= Litigation risk analysis =

Litigation risk analysis is the application of decision analysis to litigation in order to assess the possible outcomes of a dispute and their likelihood. Besides producing a quantitative analysis of litigation risks it also identifies the key uncertainties and points of law that should be assessed in the case, helping parties to focus efforts in the most important areas.

== Background ==
Litigation risk analysis is a growing practice by lawyers, mediators, and other alternative dispute resolution (ADR) professionals. When applied in mediation settings, litigation risk analysis is used to determine litigated best alternative to negotiated agreement (BATNA) and worst alternative to negotiated agreement (WATNA) scenarios based upon the probabilities and possible outcomes of continuing to litigate the case rather than settle. The process of performing a litigation risk analysis by mediators has been hampered by the need for mediators to physically draw out the decision tree and perform calculations to arrive at an expected value (EV). However, there have been calls for more mediators to adopt the practice of performing such an analysis.

== Process ==
There are several models of litigation risk analysis.
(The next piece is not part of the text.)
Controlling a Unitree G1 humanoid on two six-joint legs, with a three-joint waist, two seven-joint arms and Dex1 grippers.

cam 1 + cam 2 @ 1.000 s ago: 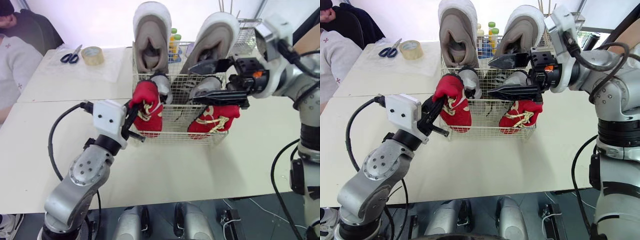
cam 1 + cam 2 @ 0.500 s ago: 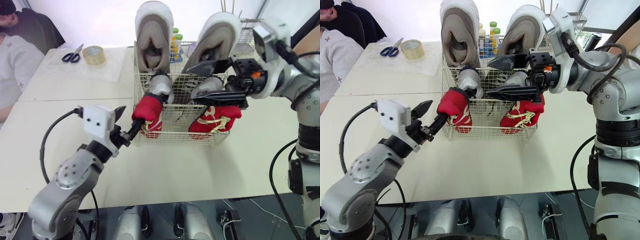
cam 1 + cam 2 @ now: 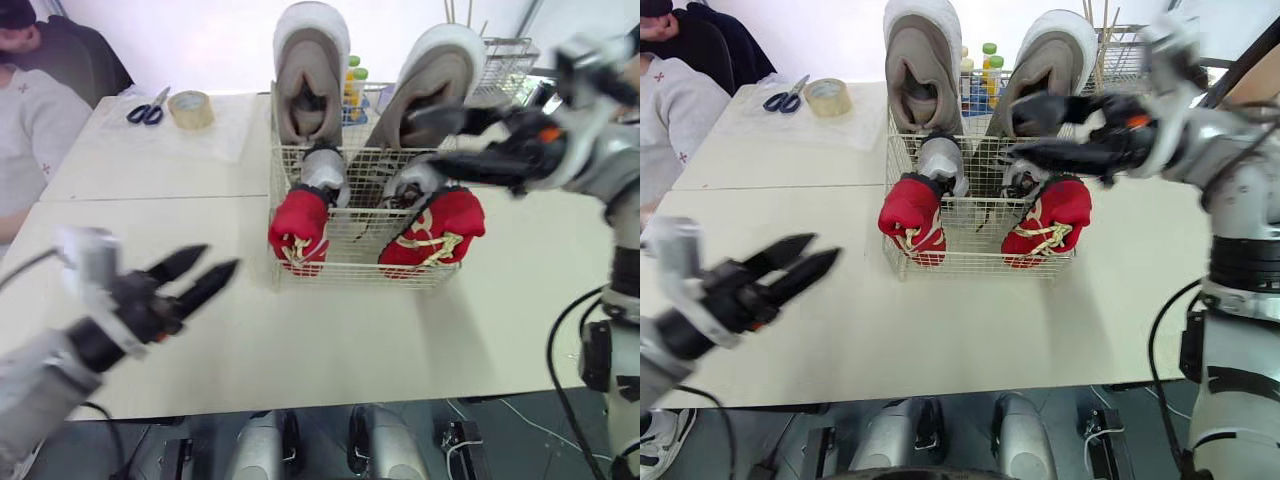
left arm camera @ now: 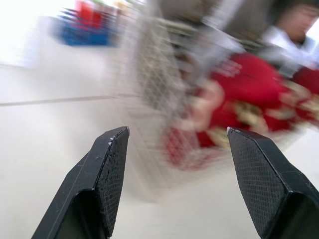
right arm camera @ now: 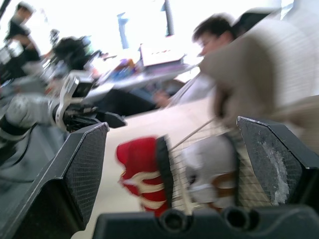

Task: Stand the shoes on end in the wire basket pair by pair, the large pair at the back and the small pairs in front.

Many prosecutors, for instance, are increasingly turning to computer-assisted approaches such as decision-support systems, which are employed when conducting cost/benefits analysis and the evaluation of cost, risks of trial outcomes, legal fee arrangements, and so on. All these, however, share the goal of breaking down the complex legal proceeding into its basic parts and quantifying the risks and uncertainties entailed. A prosecutor can use this type of analysis when evaluating the type or the size of the case. It is employed for more complex outcomes such as case assessment, strategy decisions, and settlement analysis.